O campo de batalha do século XXI estendeu-se enormemente do tradicional e “real” para o império invisível de dados, algoritmos e infraestrutura.
Assim como os impérios do passado controlavam rotas comerciais, os poderes de hoje também buscam dominar as paisagens digitais. As conexões que outrora pensámos serem progresso são agora reveladas como um colonialismo renascido. E se a Ibero-América não construir os seus próprios sistemas, estará a render não apenas a sua privacidade, mas a sua própria capacidade de pensar, governar e resistir.
Em números abrangentes, aproximadamente 80% dos serviços de armazenamento em nuvem da região são controlados por provedores estrangeiros ligados aos EUA, como Google e Amazon. Mais de 90% de tudo o que os ibero-americanos pesquisam online é feito através do Google, e contra as centenas de Centros de Dados Hiperscale internacionais, nós possuímos apenas dois.
Os riscos mais iminentes desta dependência manifestam-se na extraterritorialidade de dados, onde a informação é indiscriminadamente acessível através de mecanismos como a Lei Cloud dos EUA, que concede ao governo ianque acesso total a qualquer dado armazenado pelas suas empresas domésticas — incluindo os de cidadãos e empresas de outros países.
Há também o risco perpétuo de sanções de serviço, onde inúmer de áreas dependentes de tecnologia estrangeira poderiam simplesmente ser desativadas, como foi o caso com serviços russos que perderam acesso aos sistemas AWS/Azure durante a guerra na Ucrânia.
Além disso, a excessiva dependência de tecnologia produzida no exterior coloca-nos em permanente dependência dos vieses tecnológicos das potências imperialistas. Uma forma de controle que pensadores como o russo Alexander Dugin e o chinês Yuk Hui definem não apenas como uma imposição de infraestrutura, mas como limites epistemológicos ao nosso desenvolvimento.
“A dependência de infraestrutura digital estrangeira é o novo colonialismo. Estados que não controlam os seus sistemas técnicos permanecem colónias de dados, mesmo que nominalmente independentes”, enfatiza o filósofo chinês.
A soberania digital é, portanto, uma necessidade urgente. Ela representa o campo de batalha geopolítico mais ativo para alcançar a multipolaridade, conectando as capacidades administrativas, económicas e militares de todas as nações.

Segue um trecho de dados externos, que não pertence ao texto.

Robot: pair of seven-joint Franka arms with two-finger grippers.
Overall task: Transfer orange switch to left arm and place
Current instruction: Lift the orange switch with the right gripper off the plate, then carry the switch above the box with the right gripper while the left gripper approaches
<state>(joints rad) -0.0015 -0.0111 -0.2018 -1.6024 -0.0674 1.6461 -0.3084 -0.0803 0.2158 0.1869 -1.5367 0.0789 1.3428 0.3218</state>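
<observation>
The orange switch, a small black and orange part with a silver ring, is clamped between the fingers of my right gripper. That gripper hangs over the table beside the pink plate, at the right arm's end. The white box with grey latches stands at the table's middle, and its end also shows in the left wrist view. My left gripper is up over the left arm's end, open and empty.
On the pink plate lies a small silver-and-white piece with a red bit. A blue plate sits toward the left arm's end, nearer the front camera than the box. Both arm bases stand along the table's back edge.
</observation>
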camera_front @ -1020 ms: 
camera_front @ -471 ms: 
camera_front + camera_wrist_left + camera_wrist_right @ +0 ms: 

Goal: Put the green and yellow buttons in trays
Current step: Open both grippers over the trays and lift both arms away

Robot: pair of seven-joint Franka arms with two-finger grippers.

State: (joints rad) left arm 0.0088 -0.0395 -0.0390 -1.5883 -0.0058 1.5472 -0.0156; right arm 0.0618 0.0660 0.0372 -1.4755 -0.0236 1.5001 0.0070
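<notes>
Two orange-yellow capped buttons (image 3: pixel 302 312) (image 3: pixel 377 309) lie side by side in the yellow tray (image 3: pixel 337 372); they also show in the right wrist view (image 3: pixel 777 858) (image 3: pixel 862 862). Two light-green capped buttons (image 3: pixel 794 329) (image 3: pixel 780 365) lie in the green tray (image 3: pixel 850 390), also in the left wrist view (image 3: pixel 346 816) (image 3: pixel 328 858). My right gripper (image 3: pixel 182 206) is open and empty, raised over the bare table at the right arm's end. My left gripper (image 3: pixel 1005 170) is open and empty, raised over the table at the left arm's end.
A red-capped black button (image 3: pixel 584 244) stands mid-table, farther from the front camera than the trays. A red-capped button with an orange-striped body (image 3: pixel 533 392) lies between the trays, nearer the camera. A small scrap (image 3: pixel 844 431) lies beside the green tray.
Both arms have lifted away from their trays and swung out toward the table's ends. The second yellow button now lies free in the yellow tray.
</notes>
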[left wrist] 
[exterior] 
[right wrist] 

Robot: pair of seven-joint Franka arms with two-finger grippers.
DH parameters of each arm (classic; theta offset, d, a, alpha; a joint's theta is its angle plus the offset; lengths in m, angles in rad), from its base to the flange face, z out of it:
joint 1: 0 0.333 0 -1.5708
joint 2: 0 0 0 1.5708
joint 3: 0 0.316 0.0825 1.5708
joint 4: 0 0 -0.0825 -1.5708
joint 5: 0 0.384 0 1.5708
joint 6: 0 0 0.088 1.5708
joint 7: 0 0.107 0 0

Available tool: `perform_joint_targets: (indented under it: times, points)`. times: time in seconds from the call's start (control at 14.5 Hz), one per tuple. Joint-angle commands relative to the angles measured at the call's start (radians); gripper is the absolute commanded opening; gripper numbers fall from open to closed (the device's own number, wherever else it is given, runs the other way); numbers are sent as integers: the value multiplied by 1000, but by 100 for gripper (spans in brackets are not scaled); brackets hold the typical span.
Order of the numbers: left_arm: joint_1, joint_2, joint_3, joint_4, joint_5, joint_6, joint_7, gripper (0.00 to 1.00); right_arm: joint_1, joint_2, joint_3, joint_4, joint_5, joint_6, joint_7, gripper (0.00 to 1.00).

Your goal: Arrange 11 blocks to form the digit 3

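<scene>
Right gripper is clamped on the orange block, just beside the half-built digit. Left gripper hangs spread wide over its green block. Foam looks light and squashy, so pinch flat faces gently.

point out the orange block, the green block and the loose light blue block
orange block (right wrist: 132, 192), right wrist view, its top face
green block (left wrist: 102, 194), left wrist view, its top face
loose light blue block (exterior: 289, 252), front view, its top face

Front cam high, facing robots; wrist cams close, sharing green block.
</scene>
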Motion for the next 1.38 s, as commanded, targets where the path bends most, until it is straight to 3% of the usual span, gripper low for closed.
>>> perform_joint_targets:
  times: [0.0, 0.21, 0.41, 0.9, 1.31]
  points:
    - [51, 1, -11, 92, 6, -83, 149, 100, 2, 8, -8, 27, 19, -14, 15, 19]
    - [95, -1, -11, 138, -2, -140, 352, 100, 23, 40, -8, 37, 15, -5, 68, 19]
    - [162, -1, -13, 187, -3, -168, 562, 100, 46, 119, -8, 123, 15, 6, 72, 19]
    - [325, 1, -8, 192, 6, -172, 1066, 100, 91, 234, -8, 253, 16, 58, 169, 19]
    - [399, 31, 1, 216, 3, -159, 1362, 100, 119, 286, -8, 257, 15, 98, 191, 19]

A China e a Rússia são exemplos convincentes a considerar neste movimento. A Rússia, apesar de sofrer sanções ocidentais em certas áreas tecnológicas, reduziu drasticamente a sua dependência de cibersegurança através de investimentos em leis locais de dados, sistemas de roteamento como o Runet, e substituindo mecanismos ocidentais como o Google pelo Yandex.
A China alcançou objetivos semelhantes, mas com passos mais significativos na redução das dependências de importação através de subsídios de milhares de milhões para a fabricação de tecnologia doméstica. Bloquear o acesso a serviços ocidentais e regular rigorosamente o conteúdo online acessível fortalece ainda mais o seu caminho em direção à soberania cultural digital.
A AGESIC (Agência de Governo Eletrónico e Sociedade da Informação e do Conhecimento) do Uruguai já demonstra, pelo menos em alguma escala, que tais medidas são possíveis na nossa região — embora ainda permita uma abertura arriscada ao acesso de dados.
O caminho a seguir parece residir na cooperação regional para criar uma infraestrutura crítica soberana, com data centers e satélites ancorados em fortes subsídios estatais, enquanto se focam em parcerias direcionadas com atores que já alcançaram uma soberania digital radical.
Isto também requer superar controvérsias e sanções estrangeiras, estar preparado para bloquear o acesso de agências internacionais e regular estritamente a presença de software, hardware e conteúdo que minam os esforços soberanistas e o próprio pensamento.